乳がん 細胞分裂を制御する薬剤パルボシクリブが有効 がん進行抑制期間2倍に ASCO2015

生活の質(QOL)、主に疼痛と不眠が改善

 今回、欧州臨床腫瘍学会学術集会で報告された内容は、パルボシクリブ群とプラセボ群の患者報告による全般的QOL生活の質)、日常生活に及ぼす機能、そして症状の変化を比較するものです。

 患者報告の評価は、1回目の投与から、2、3、4サイクル目の1日目に行い、その後は6サイクル目から1サイクルおきに、各サイクルの1日目に行われ、
評価にはEORTC QLQ-C30と乳がん用に開発されているQLQ-BR23という評価ツールを用いています。これらの質問票では、スコア(範囲:0-100)が高いほど、機能とQOLは良好で、症状は重度であることがわかるようになっています。治療中の全スコアと初回治療のスコアからの変化を比較し、疼痛の悪化までの期間は、最初の評価点から10点以上増加するまでの期間と定義し、治療群間で比較されました。

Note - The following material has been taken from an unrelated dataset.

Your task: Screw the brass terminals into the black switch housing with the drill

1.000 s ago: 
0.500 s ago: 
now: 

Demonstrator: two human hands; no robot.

 質問票の回答率は、初回治療時および治療サイクルを通して両群ともに95%以上で高い回答数です。初回治療時のスコアの平均は両群で同様となり、全般的QOLはパルボシクリブ群65.9%、プラセボ群65.3%であり、EORTC QLQ-C30の症状尺度スコアでも両群に有意差はありませんでしたが、不眠はパルボシクリブ群26.3%、プラセボ群32.9%で統計学的に改善の有意差を認めました。

【EORTC QLQ-C30の機能尺度】
 パルボシクリブ群で初回治療時スコアから顕著な改善が示されたのは、心理機能(パルボシクリブ群2.7%、逆にプラセボ群では-1.9%)でした。その他の尺度では両群に有意差は見られていませんでした。

【EORTC QLQ-C30の症状尺度】
 パルボシクリブ群で初回治療時から顕著な改善が示されたのは、疼痛(パルボシクリブ群-3.3 vs プラセボ群2.0%)でした。悪心・嘔吐もパルボシクリブ群で悪化の程度が低い結果でした(パルボシクリブ群1.7%vs プラセボ群4.2%)。その他の症状尺度では両群に有意差は認めていません。

【QLQ-BR23の機能と症状の尺度】
 患者自身のボディイメージ、性機能、性生活を楽しめているか、将来の健康状態への不安については、両群に有意差はなく、パルボシクリブ群で初回治療時から顕著な悪化が示されたのは、脱毛による気持ちの動揺(2.9% vs プラセボ群-6.0%)でした。

 疼痛が悪化するまでの期間の中央値は、パルボシクリブ群8カ月、プラセボ群2.8カ月となり、約36%パルボシクリブ群で有意に延長されました。

 以上の結果から、Harbeck氏は「HR陽性HER2陰性の進行・再発乳癌に対し、フェソロデックス注とパルボシクリブの併用は有効性が高い治療であり、QOLの解析結果からも好ましいことが示された」と結論付けています。